Efrem looks from the card to Lorenzo. “How did you do that?”
“Shit, don’t Moros do birthdays? If I say how, it’ll ruin—”
“No … that’s not …” Efrem glances up at Racha, still bleeding lightly, at Elvis, who is no longer a spider, and asks the same question he’s never been able to answer of himself. “How are you this way?”
“How did we get our magic, you mean?” Lorenzo asks, not relinquishing the spotlight. “That’s easy, I got mine from the people. From the People Power Revolution. I’m a child of EDSA, born in the last hour before Dictator Marcos left our soil aboard a GI-Joe helio. Mom, a lefty, left my sisters at home for a February march; never mind she was nine months full of me. She stacked sandbags, laid down flat in front of tanks and led seven million with her rendition of “Bayan Ko.” I was born to the sound of cheering, the sound of Cardinal Sin on Radio Veritas, the sound confetti makes in your hair.” He puts on a cont
emplative look, sort of sad-happy. “The way I see it, People Power has a special kind of meaning for me. Can’t help but think I represent—”
“Don’t listen to his bullshit,” Reynato interrupts. “He’s teasing you, Mohammed. People Power has nothing to do with it. You want the truth?” He pauses to glance back through the rearview. “We are the way we are on account of gamma rays. The ones we all got exposed to in space. Out on the Balut Thirteen, first Pinoys to land on the moon. Maybe you saw us up there, with those eyes of yours. Planted flags all over that motherfucker.”

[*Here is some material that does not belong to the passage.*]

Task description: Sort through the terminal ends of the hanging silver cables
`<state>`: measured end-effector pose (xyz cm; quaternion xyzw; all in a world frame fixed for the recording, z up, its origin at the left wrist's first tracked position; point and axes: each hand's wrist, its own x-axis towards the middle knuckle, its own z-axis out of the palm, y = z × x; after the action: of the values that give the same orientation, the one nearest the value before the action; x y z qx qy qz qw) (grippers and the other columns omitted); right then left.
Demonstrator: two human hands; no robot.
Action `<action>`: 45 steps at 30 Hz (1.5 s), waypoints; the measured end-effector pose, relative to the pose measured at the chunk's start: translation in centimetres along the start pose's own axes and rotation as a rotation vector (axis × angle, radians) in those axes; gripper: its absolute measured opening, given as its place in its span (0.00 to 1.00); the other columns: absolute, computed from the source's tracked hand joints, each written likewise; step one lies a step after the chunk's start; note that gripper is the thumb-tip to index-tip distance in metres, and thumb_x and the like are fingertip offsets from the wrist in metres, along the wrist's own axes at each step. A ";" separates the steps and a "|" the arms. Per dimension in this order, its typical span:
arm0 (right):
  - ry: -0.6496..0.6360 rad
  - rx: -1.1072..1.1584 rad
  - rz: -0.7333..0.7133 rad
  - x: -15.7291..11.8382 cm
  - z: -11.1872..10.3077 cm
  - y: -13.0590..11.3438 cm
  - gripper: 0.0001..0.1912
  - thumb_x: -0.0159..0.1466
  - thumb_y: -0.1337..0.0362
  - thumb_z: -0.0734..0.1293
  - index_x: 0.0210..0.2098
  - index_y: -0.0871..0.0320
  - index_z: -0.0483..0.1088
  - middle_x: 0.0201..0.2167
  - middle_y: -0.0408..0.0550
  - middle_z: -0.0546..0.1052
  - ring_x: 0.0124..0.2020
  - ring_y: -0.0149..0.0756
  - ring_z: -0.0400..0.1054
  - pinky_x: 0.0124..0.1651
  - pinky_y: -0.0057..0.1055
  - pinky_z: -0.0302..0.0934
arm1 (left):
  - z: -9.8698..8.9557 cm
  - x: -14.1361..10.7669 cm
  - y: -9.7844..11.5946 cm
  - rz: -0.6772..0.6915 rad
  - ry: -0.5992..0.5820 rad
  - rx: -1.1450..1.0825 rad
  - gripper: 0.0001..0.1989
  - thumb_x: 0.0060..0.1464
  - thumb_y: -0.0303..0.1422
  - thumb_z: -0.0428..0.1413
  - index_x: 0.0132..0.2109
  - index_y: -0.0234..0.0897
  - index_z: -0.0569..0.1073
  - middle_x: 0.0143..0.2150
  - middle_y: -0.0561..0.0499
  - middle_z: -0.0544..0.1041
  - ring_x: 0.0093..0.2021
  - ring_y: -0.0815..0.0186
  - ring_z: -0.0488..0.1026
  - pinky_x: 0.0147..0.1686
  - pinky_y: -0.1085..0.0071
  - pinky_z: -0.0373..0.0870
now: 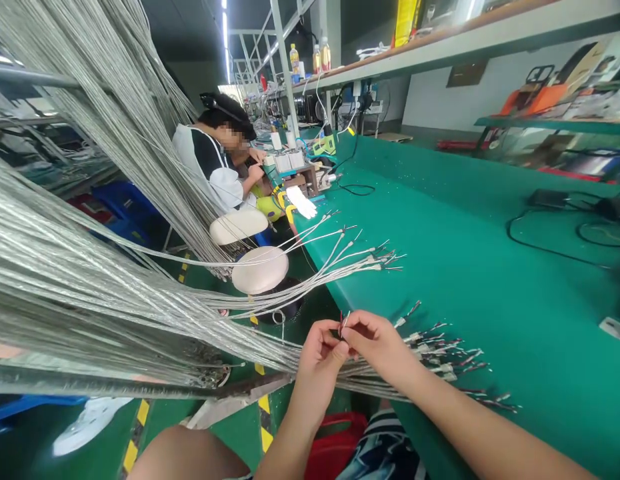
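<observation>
In the head view, silvery cables (115, 270) sweep in from the left of the fingers. One group, the near bundle (363, 385), passes just under the hands and rests on the green bench (440, 220), its split ends (443, 350) lying to the right of the fingers; the bench edge seems to carry the weight, leaving the ends loose and within reach. A second group, the far bundle (340, 267), lies beyond the fingertips with its ends over the bench, probably set apart to keep the two groups from mixing.

The left hand (319, 353) and right hand (377, 339) meet at the bench edge, thumbs and forefingers nearly closed, tips almost touching. Between them they pinch thin wires (341, 320), red and white ones showing upright; two-handed holding likely steadies such fine strands. Which cable these belong to is hidden by the hands, as is the exact grip of each finger.

Farther off, beyond the far bundle, are a white glove (301, 202) and a seated co-worker (210, 160).
</observation>
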<state>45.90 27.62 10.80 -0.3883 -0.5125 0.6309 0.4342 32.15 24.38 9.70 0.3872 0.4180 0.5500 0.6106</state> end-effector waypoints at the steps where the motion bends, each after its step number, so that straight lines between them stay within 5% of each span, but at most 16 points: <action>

The bruhos of Task Force Ka-Pow bray wildly, and they roll on. The road turns to asphalt. Trees thin. They hit light traffic and Reynato switches on a siren to get by.
THAT EVENING THEY ARRIVE at what Reynato calls a safehouse, but it isn’t a house at all, it’s a suite in the luxurious Secret Valley Hotel in Davao City. Lorenzo and Racha claim beds first, leaving Efrem to drop his bedroll on the floor. Still full from lunch, he follows his new friends downstairs and across the street to a dingy grill operated by a pink, peeling Australian. A thick waitress takes their order and returns Lorenzo’s sex-eyes. After they eat, Ka-Pow orchestrates a party that they are the life of. Reynato sings with the house band on stage while Elvis commandeers the drums. Efrem accepts a single mug of warm beer—his first—but stops drinking when he discovers a raw pork cutlet floating near the bottom. He rushes to the bathroom with a finger down his throat. Lorenzo blames the bartender for the prank, so Efrem puts the bartender on the floor. The police are called and Reynato talks them down, autographing their billy clubs with a fancy pen that has glitter in the ink. They return to the Secret Valley an hour before dawn, where they’re told by sleepy telephone voices that the kitchen is closed, and there will be no room service. Lorenzo, a man of solutions, produces a white rabbit and a brace of Mindanao doves from his straw hat. Racha butchers them in the bathtub, Elvis roasts them over sinkfire, and they all have something to eat come breakfast time.